Please transcribe the data exactly as shown, skipping the images.
══════
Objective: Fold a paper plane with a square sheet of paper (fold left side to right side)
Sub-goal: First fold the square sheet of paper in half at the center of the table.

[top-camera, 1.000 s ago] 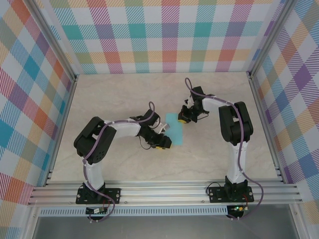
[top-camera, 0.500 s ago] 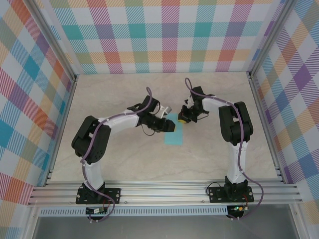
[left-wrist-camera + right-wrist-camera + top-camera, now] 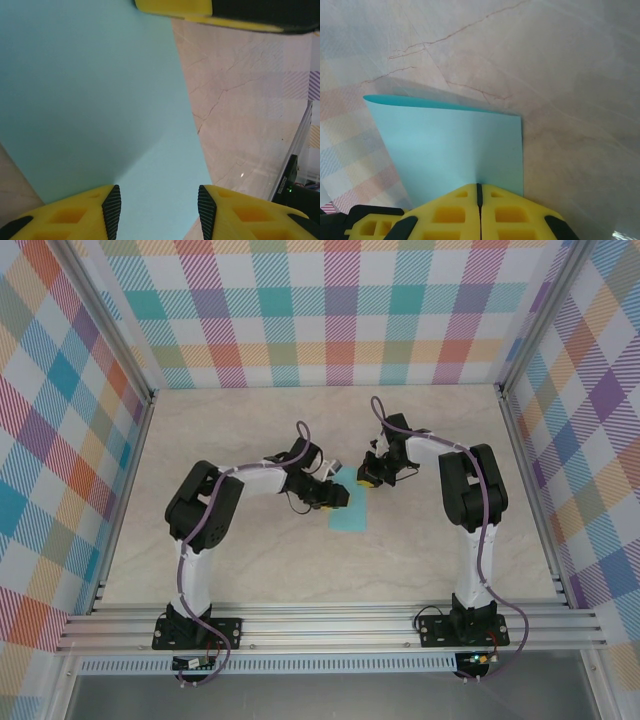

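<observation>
The square sheet of paper (image 3: 351, 514) lies on the table as a turquoise rectangle, folded over on itself. In the right wrist view the paper (image 3: 450, 147) shows a second layer along its far edge. My right gripper (image 3: 479, 188) is shut, its tips pressed down on the sheet's far end (image 3: 368, 480). My left gripper (image 3: 337, 496) hovers at the sheet's left side, close to the right one. It is open (image 3: 159, 211), with the paper (image 3: 95, 100) lying below and between its pads and nothing gripped.
The marble-look table (image 3: 230, 430) is walled by plaid panels with aluminium rails (image 3: 330, 625) along the near edge. The right gripper's yellow finger (image 3: 175, 7) shows at the top of the left wrist view.
The left gripper has swung from the sheet's near-left edge to its far-left part, beside the right gripper. The right arm and the paper have stayed put.
</observation>
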Robot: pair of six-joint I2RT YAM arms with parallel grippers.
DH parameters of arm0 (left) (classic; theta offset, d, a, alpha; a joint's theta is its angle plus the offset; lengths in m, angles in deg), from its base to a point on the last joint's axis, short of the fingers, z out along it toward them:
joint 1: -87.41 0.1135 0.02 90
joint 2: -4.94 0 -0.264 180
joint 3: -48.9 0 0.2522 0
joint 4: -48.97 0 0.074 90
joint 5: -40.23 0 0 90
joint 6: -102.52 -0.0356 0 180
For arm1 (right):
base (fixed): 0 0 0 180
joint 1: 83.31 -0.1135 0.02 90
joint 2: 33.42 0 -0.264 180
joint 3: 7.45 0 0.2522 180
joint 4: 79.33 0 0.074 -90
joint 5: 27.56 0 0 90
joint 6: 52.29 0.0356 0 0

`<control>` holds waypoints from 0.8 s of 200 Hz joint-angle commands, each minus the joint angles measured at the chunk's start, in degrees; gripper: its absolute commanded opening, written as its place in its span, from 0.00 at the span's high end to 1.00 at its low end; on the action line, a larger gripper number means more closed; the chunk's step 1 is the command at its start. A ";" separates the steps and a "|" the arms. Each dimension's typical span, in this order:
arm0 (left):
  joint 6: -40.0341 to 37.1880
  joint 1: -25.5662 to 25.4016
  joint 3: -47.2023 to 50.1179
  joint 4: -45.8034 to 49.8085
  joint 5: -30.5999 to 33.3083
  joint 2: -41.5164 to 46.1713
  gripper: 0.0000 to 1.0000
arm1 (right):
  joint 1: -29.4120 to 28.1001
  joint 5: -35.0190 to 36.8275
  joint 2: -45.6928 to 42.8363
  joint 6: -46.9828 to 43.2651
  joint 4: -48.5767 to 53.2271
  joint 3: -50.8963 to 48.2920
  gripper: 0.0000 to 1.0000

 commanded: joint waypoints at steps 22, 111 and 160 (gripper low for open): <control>-5.89 -3.67 7.03 8.14 -0.31 5.96 0.53 | -0.83 4.96 2.90 -0.94 5.47 -1.49 0.96; -2.86 -5.28 12.87 5.49 3.92 18.04 0.50 | -0.74 0.81 -3.72 -2.54 0.01 -2.81 0.83; -1.44 -5.26 12.14 0.78 13.77 23.78 0.46 | -0.13 5.50 -13.75 -5.81 4.41 -4.27 0.56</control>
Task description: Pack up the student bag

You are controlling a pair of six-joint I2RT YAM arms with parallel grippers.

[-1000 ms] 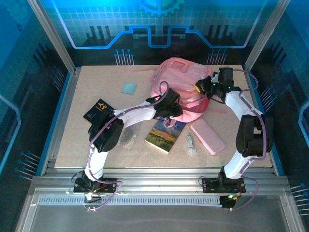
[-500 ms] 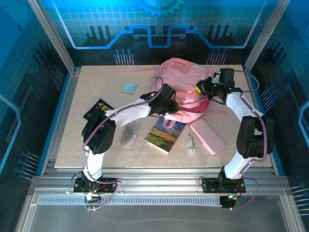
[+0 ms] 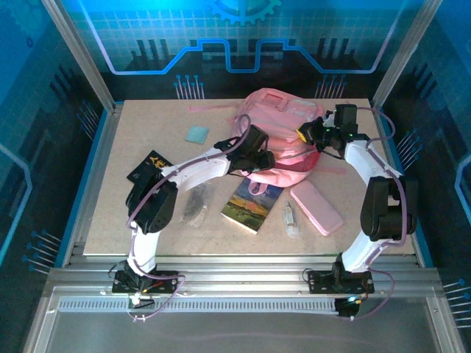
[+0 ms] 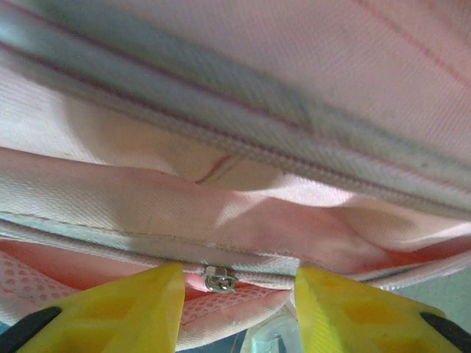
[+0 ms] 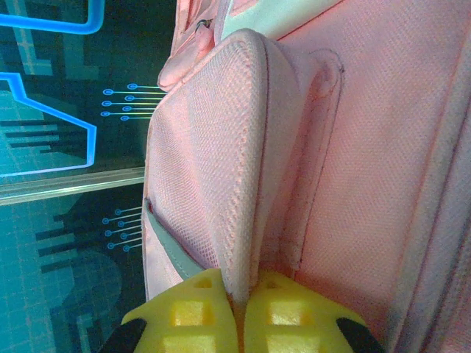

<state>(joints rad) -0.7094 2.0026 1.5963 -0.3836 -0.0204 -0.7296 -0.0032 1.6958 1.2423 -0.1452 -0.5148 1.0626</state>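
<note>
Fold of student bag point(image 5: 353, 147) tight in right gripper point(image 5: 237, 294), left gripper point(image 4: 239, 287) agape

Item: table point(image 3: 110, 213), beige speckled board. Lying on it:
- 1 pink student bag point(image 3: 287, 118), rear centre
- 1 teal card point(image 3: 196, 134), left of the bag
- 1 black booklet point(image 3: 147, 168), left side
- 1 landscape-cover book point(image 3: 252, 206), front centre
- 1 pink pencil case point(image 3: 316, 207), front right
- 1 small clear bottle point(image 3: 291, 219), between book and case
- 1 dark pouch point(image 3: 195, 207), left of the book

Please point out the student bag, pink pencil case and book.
student bag point(image 3: 283, 126), top external view, front panel
pink pencil case point(image 3: 316, 207), top external view, lid centre
book point(image 3: 252, 206), top external view, cover centre
</note>
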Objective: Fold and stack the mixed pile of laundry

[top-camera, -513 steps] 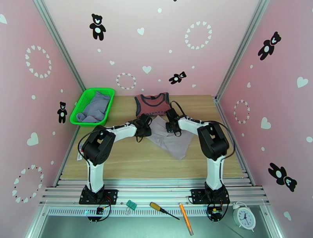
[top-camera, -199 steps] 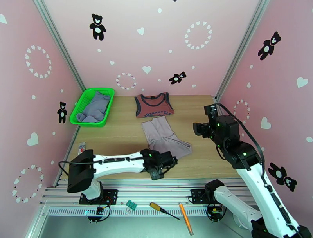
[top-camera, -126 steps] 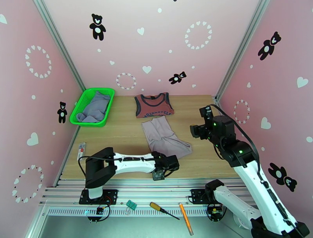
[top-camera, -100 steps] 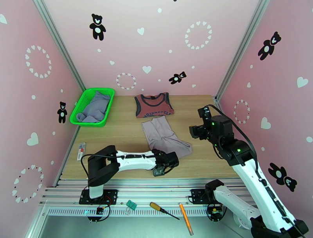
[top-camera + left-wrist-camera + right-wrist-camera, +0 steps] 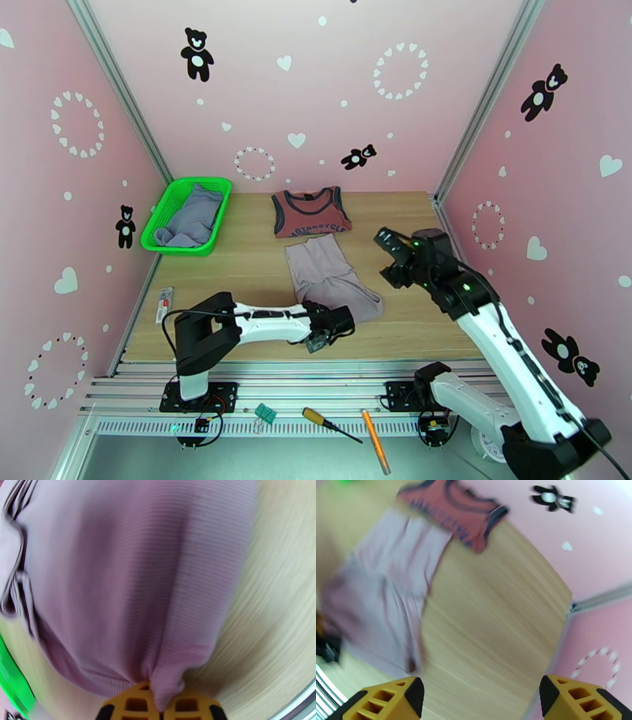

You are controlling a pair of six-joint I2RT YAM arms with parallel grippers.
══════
[Your solution]:
Objective: Fold a paper plane with a square sheet of paper (fold left side to right side)
Sub-goal: First fold the square sheet of paper in half at the center of the table.

[top-camera, 1.000 s ago] 
[top-camera, 0.500 s ago] 
[left-wrist-camera + right-wrist-camera + top-camera, now] 

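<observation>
The square sheet of paper (image 3: 351, 514) lies on the table as a turquoise rectangle, folded over on itself. In the right wrist view the paper (image 3: 450, 147) shows a second layer along its far edge. My right gripper (image 3: 479, 188) is shut, its tips pressed down on the sheet's far end (image 3: 368, 480). My left gripper (image 3: 337, 496) hovers at the sheet's left side, close to the right one. It is open (image 3: 159, 211), with the paper (image 3: 95, 100) lying below and between its pads and nothing gripped.
The marble-look table (image 3: 230, 430) is walled by plaid panels with aluminium rails (image 3: 330, 625) along the near edge. The right gripper's yellow finger (image 3: 175, 7) shows at the top of the left wrist view.
The left gripper has swung from the sheet's near-left edge to its far-left part, beside the right gripper. The right arm and the paper have stayed put.
</observation>
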Robot: pair of six-joint I2RT YAM arms with parallel grippers.
DH parameters of arm0 (left) (classic; theta offset, d, a, alpha; a joint's theta is its angle plus the offset; lengths in m, angles in deg), from its base to a point on the last joint's axis, short of the fingers, z out along it toward them:
joint 1: -87.41 0.1135 0.02 90
joint 2: -4.94 0 -0.264 180
joint 3: -48.9 0 0.2522 0
joint 4: -48.97 0 0.074 90
joint 5: -40.23 0 0 90
joint 6: -102.52 -0.0356 0 180
For arm1 (right):
base (fixed): 0 0 0 180
joint 1: 83.31 -0.1135 0.02 90
joint 2: 33.42 0 -0.264 180
joint 3: 7.45 0 0.2522 180
joint 4: 79.33 0 0.074 -90
joint 5: 27.56 0 0 90
joint 6: 52.29 0.0356 0 0

`<control>` holds waypoints from 0.8 s of 200 Hz joint-angle commands, each minus the joint angles measured at the chunk's start, in degrees; gripper: its absolute commanded opening, written as its place in its span, from 0.00 at the span's high end to 1.00 at its low end; on the action line, a larger gripper number means more closed; the chunk's step 1 is the command at its start. A ";" separates the steps and a "|" the arms. Each dimension's typical span, in this order:
arm0 (left):
  joint 6: -40.0341 to 37.1880
  joint 1: -25.5662 to 25.4016
  joint 3: -47.2023 to 50.1179
  joint 4: -45.8034 to 49.8085
  joint 5: -30.5999 to 33.3083
  joint 2: -41.5164 to 46.1713
  gripper: 0.0000 to 1.0000
arm1 (right):
  joint 1: -29.4120 to 28.1001
  joint 5: -35.0190 to 36.8275
  joint 2: -45.6928 to 42.8363
  joint 6: -46.9828 to 43.2651
  joint 4: -48.5767 to 53.2271
  joint 3: -50.8963 to 48.2920
  gripper: 0.0000 to 1.0000

 commanded: joint waypoints at steps 22, 111 and 160 (gripper low for open): <control>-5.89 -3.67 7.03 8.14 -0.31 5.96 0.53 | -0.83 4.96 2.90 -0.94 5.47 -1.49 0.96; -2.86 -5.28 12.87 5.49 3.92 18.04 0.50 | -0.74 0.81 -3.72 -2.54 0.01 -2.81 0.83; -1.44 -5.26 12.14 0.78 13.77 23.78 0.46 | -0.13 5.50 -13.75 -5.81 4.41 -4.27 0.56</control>
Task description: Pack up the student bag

You are controlling a pair of six-joint I2RT YAM arms with parallel grippers.

[-1000 ms] 
[-500 ms] 
[+0 ms] 
[+0 ms] 
[+0 ms] 

<state>(joints rad) -0.7094 2.0026 1.5963 -0.3836 -0.0204 -0.7296 -0.0032 1.6958 1.2423 -0.1452 -0.5148 1.0626</state>
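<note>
Fold of student bag point(image 5: 353, 147) tight in right gripper point(image 5: 237, 294), left gripper point(image 4: 239, 287) agape

Item: table point(image 3: 110, 213), beige speckled board. Lying on it:
- 1 pink student bag point(image 3: 287, 118), rear centre
- 1 teal card point(image 3: 196, 134), left of the bag
- 1 black booklet point(image 3: 147, 168), left side
- 1 landscape-cover book point(image 3: 252, 206), front centre
- 1 pink pencil case point(image 3: 316, 207), front right
- 1 small clear bottle point(image 3: 291, 219), between book and case
- 1 dark pouch point(image 3: 195, 207), left of the book

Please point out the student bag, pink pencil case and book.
student bag point(image 3: 283, 126), top external view, front panel
pink pencil case point(image 3: 316, 207), top external view, lid centre
book point(image 3: 252, 206), top external view, cover centre
</note>
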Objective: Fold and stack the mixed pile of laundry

[top-camera, -513 steps] 
[top-camera, -199 steps] 
[top-camera, -126 steps] 
[top-camera, -100 steps] 
[top-camera + left-wrist-camera + right-wrist-camera, +0 steps] 

You are controlling a pair of six-joint I2RT YAM arms with parallel grippers.

Here the exercise is finished.